> **PROVIDED MATERIAL**:

▼

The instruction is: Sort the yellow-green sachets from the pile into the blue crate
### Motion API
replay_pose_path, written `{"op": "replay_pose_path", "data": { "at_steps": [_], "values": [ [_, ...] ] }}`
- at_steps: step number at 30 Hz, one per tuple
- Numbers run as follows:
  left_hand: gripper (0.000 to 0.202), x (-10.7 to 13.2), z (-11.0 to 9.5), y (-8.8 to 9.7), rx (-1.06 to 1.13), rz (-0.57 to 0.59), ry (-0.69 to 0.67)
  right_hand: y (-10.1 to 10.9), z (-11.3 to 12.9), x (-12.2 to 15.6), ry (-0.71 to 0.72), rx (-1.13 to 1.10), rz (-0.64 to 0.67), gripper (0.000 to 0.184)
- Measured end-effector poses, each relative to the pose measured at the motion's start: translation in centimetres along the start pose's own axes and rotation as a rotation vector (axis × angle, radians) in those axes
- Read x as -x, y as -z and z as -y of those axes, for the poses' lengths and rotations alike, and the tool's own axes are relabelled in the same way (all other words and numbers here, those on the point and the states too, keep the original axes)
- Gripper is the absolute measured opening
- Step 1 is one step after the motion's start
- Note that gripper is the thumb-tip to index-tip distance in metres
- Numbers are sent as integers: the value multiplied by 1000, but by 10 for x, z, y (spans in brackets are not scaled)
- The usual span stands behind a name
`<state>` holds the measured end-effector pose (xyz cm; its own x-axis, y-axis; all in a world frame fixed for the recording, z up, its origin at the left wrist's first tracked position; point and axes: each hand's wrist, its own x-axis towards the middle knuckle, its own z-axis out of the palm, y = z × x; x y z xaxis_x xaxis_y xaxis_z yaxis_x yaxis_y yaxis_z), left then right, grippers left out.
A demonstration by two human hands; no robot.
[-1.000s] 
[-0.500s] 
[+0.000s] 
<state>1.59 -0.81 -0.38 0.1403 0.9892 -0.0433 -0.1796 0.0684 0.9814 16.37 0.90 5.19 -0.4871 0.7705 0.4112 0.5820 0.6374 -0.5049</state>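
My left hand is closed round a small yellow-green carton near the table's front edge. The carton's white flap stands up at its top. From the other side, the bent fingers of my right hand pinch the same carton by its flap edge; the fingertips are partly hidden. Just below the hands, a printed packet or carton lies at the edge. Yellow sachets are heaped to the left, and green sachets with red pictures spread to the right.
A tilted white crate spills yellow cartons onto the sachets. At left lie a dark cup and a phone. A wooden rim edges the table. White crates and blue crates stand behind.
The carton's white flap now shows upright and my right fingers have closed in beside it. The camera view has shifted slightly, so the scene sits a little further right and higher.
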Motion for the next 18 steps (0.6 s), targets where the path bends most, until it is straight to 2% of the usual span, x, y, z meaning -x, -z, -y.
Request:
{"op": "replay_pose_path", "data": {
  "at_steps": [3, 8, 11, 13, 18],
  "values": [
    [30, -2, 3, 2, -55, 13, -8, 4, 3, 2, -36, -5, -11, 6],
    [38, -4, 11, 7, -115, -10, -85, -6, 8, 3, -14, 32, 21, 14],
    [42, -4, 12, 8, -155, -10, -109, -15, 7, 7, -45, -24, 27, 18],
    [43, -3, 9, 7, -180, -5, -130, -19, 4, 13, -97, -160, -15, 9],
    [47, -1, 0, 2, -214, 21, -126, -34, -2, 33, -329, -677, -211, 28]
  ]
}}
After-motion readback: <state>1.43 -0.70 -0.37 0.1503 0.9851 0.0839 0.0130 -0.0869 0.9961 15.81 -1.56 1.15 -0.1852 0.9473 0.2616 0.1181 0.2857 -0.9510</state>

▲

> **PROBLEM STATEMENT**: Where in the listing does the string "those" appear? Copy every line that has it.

> **WRITTEN ANSWER**:
- Measured end-effector poses, each relative to the pose measured at the motion's start: translation in centimetres along the start pose's own axes and rotation as a rotation vector (axis × angle, radians) in those axes
- Read x as -x, y as -z and z as -y of those axes, for the poses' lengths and rotations alike, and the tool's own axes are relabelled in the same way (all other words and numbers here, those on the point and the states too, keep the original axes)

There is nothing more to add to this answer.